The project I'm working on is not an SSL solution.  I just need to
create keys and sign certificates and a few other cryptographic
activities.  I'm using the OpenSSL crypto library to create/manage
certificates.  My only remaining hurdle is to sign the certs using an
elliptic curve key and the HSM.  Your reply seems to indicate that I
should be able to accomplish that using the EVP_PKEY API.  I currently
assign the elliptic curve key (EC_KEY)to an EVP_KEY using EVP_PKEY_new
and EVP_PKEY_assign_EC_KEY. If I'm reading correctly, I might be able to
do something like call EVP_PKEY_meth_set_sign and then call x509_sign
with the EVP_PKEY. Could it be that easy?

Thanks,   


Dean
 
-Original Message-
From: owner-openssl-us...@openssl.org
[mailto:owner-openssl-us...@openssl.org] On Behalf Of Dr. Stephen Henson
Sent: Sunday, March 20, 2011 12:17 PM
To: openssl-users@openssl.org
Subject: Re: elicptic Curve Key Generation

On Sat, Mar 19, 2011, Strecker, Dean A. wrote:

> Steve,
> 
> Thank you for your response for creating an elliptic curve key
(EC_KEY).
> It worked well.  I'm not sure what the difference between
> EC_POINT_set_affine_coordinates_GFp and
> EC_POINT_set_affine_coordinates_GF2m.  Time for some research.
> 
> In the same vein of using an HSM for creating the elliptic key, I
would
> like to use the HSM for signing data.  In particular, I want to sign
> X509 certs.  I have studied code for X509_sign.  I think I can use
> ASN1_ITEM_rptr and  ASN1_item_i2d to extract the certificate data to
be
> signed by the HSM.  I have not figured out how to save r and s from
the
> HSM and set appropriate cert info(e.g., algorithm) for correctly
signing
> the cert.
> 

This needs to be done via an ENGINE. You currently can't redirect
signing
calls for EC in all operations[*] but you can for RSA, DSA.

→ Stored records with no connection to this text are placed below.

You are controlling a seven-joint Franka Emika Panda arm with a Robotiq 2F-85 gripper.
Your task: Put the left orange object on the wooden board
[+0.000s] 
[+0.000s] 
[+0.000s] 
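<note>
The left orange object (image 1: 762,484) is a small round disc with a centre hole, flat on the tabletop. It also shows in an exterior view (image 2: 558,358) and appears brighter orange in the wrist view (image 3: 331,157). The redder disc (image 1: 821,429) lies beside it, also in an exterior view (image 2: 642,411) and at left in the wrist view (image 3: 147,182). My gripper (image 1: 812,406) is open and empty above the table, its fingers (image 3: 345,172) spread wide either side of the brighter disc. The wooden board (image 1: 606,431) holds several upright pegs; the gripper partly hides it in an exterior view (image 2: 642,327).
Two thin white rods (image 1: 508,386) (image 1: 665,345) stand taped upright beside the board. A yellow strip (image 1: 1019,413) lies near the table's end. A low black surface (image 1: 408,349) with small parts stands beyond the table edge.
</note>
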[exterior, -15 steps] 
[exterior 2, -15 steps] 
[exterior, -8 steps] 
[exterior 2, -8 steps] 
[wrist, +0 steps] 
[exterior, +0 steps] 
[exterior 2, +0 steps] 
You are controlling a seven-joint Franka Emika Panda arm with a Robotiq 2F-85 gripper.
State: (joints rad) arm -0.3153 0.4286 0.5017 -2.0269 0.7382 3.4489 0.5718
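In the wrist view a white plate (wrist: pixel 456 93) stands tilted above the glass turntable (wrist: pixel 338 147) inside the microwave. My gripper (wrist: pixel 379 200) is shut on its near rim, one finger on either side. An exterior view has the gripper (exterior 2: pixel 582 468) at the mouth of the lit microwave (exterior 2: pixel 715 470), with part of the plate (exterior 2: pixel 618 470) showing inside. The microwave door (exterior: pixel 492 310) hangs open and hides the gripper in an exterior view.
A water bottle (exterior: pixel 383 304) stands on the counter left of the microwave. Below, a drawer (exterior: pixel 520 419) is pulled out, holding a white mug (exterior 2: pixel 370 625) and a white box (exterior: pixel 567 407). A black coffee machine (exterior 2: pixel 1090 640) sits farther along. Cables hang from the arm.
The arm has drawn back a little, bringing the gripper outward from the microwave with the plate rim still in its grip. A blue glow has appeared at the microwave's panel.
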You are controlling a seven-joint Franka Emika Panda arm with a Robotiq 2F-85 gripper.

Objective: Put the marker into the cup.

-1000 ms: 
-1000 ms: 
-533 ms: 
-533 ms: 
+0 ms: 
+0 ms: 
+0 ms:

You don't mess around with ASN1_item or anything like that: the data to
be
signed is sent to a callback and you send back the signed data.

Steve.
[*] It is possible through the EVP_PKEY API which is used for signing
certificates but it isn't currently used for SSL/TLS.
--
Dr Stephen N. Henson. OpenSSL project core developer.